Pero claro, la caja de los truenos ha destapado que falta profesorado, espacio y medios, si se quiere aplicar la absurda presencialidad a dos metros de distancia personal. También ha destapado el trueno de la brecha social, una de cuyas facetas es la brecha digital que es necesario resolver y que realmente esté al alcance de todos. Otro trueno es la mala gestión de las residencias aparcamientos de viejos, sin las necesarias precauciones sanitarias y sin la debida atención de los familiares. Quizá sean los mayores los más faltos de afecto en estos momentos, más que los malcriados niños del bienestar, que, al menos aparentemente, se les ha atiborrado de cosas para que no se aburran y dejen tranquilos a los padres.

El trueno de los truenos ha sido la emergencia sanitaria, todavía sin solucionar, porque no se ha visto que se hayan aumentado los profesionales de atención primaria o específica para el coronavirus. Supongan que los colegios también se conviertan en focos de infección. ¿Quién se echará la culpa?

En resumidas, que el desastre nacional divido en 17 desastres autonómicos que improvisan una tras otra medidas cambiantes que algunos jueces discuten y que el gobierno central quiere respetar para que no digan que son dictadura y se carguen con todo el marrón, es algo de lo que se ha de salir, si es que queremos superar esta crisis global. Y ello pasa por replantear nuestro mismo sistema productivo en gran parte puesto en manos de la especulación turística y el comercio exterior, dejando de lado la gran inversión en ciencia y tecnología que nos facilita el camino del futuro.

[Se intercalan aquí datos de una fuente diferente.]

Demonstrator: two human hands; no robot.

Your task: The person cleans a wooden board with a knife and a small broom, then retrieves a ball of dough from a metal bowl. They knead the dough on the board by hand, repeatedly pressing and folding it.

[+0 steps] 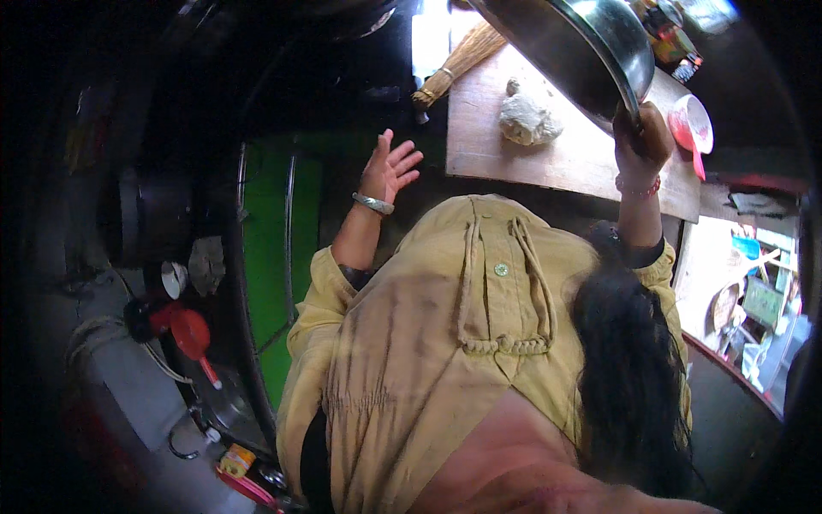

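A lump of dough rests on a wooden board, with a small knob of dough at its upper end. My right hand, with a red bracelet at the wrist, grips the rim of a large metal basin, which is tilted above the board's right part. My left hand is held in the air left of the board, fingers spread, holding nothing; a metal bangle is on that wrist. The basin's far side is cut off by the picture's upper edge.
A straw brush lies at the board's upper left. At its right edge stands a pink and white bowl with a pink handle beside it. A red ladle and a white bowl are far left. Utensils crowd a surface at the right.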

El manejo de las nuevas tecnologías son un verdadero instrumento de trabajo, riqueza y educación. La revolución ecológica nos abre un campo de trabajo e inversión en la que nos podemos afianzar en un país lleno de posibilidades. Habrá que investigar más en todo lo sanitario para poder asegurar nuestro futuro. Y habrá que educarse en el esfuerzo personal y en la responsabilidad del cuidado del medio ambiente y de nuestros iguales. Nos falta mucho que aprender, pero hay cosas que se pueden hacer ya: derivar fondos a la sanidad, educación, nuevas tecnologías, inclusión social, nuevo mercado de trabajo ecológico, investigación y ciencia, servicios y mercado de primera necesidad, justicia social igual para todos, reforma de nuestras estructuras políticas para la construcción de una democracia consolidada y no corrupta, reforma de nuestras políticas de migraciones nacionales y globales, inversión en el desarrollo de los pueblos y no en productos militares de destrucción, cuando ya podemos contar con estupendo equipo internacional de cascos azules, etc., etc.

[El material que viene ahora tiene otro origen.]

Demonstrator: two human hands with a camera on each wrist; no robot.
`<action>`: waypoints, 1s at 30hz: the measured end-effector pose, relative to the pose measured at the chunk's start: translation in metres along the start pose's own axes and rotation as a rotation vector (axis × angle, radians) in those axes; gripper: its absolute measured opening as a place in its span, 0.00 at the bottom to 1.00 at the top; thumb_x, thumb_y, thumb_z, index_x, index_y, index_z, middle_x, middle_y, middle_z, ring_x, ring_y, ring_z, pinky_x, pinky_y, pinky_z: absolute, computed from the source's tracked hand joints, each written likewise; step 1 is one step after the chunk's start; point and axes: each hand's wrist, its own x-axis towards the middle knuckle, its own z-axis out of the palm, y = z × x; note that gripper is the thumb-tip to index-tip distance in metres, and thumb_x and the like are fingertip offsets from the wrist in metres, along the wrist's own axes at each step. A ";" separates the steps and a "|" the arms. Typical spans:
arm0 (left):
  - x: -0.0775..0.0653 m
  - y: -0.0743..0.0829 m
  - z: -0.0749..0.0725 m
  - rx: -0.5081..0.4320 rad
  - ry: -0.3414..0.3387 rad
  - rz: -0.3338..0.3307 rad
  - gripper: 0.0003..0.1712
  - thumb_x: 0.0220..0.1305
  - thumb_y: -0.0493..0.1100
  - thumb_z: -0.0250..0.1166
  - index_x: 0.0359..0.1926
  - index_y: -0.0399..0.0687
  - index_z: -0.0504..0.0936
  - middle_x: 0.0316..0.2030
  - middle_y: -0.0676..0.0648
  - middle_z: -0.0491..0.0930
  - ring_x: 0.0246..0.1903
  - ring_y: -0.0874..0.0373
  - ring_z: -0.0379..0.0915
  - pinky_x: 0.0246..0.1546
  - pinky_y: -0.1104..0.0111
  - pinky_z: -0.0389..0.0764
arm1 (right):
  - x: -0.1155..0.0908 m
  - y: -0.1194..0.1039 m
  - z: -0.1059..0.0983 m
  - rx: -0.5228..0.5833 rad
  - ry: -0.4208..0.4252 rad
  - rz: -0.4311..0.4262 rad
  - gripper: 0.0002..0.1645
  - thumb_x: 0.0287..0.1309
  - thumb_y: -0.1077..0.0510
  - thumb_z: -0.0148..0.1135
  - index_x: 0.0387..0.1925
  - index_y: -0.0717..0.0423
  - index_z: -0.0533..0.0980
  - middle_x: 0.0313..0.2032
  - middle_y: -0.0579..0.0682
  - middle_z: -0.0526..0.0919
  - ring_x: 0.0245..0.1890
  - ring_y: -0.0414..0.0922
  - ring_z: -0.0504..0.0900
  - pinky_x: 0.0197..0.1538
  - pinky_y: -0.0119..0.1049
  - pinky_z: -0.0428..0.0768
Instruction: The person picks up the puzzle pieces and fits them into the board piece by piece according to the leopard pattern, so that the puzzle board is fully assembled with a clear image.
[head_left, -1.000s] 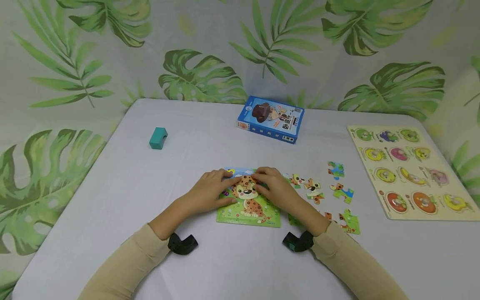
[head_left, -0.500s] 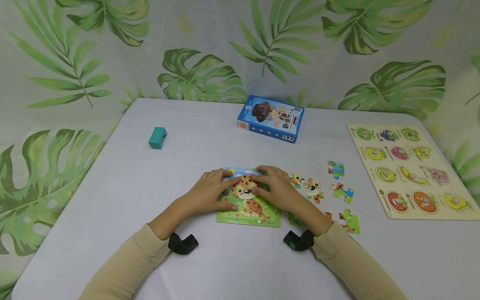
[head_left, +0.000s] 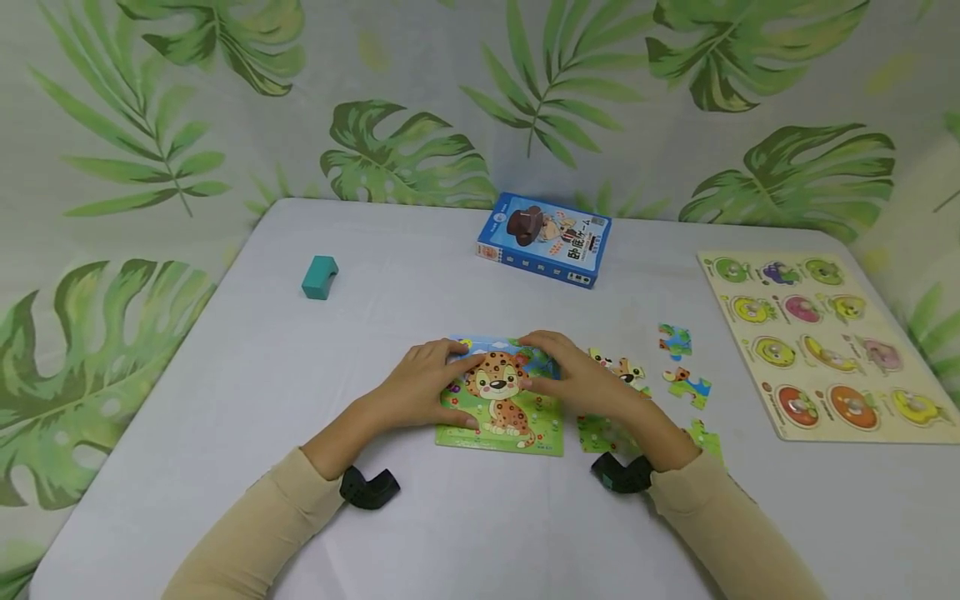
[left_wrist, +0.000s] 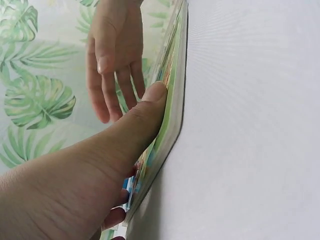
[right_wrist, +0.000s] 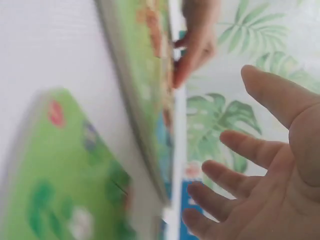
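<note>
A small jigsaw puzzle (head_left: 506,421) showing a spotted leopard cub on green grass lies flat in front of the person. My left hand (head_left: 420,385) rests on its left side, the thumb stretched over the picture and the index finger at the upper left. In the left wrist view, that thumb (left_wrist: 154,95) touches the printed face close to the edge. Over the puzzle's right edge is my right hand (head_left: 577,377), holding nothing. The right wrist view shows the right hand (right_wrist: 265,185) with spread, loosely bent fingers, off the board.
Right of the puzzle lie joined green puzzle pieces (head_left: 595,433), partly under the right arm. Loose pieces (head_left: 675,340) lie farther right. A wooden fruit peg board (head_left: 828,392) is at the far right. A blue game box (head_left: 543,237) and a teal block (head_left: 319,277) stand behind.
My right hand has shifted right and lifted off the puzzle, uncovering its upper right part. The left hand stays at the left side.
</note>
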 end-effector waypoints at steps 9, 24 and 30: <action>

Todo eso se puede hacer hoy. Y ya ven, viene a cuento por la vuelta al cole, que, como todo, no se puede desconectar de lo demás. Si los niños vuelven al cole, todo ha de cambiar, si no vuelven al cole y estudian en casa, otras cosas tendrán que cambiar. Lo importante es tomar decisiones y a mí me gustaría en este momento dos cosas: transparencia y consultas populares. Hoy más que nunca me hacen falta medios de intervención en donde los ciudadanos seamos los verdaderos protagonistas de la sociedad que queremos tener y no meros comparsas de unos partidos políticos con una mayoría corrupta, unas autonomías dispersas en opacos intereses, de una jefatura del Estado obsoleta, y de un gobierno dubitativo. La globalidad, en sí positiva, debería ser un aliciente para un nuevo pacto social, que es lo que, reiteradamente, defendemos desde estas páginas.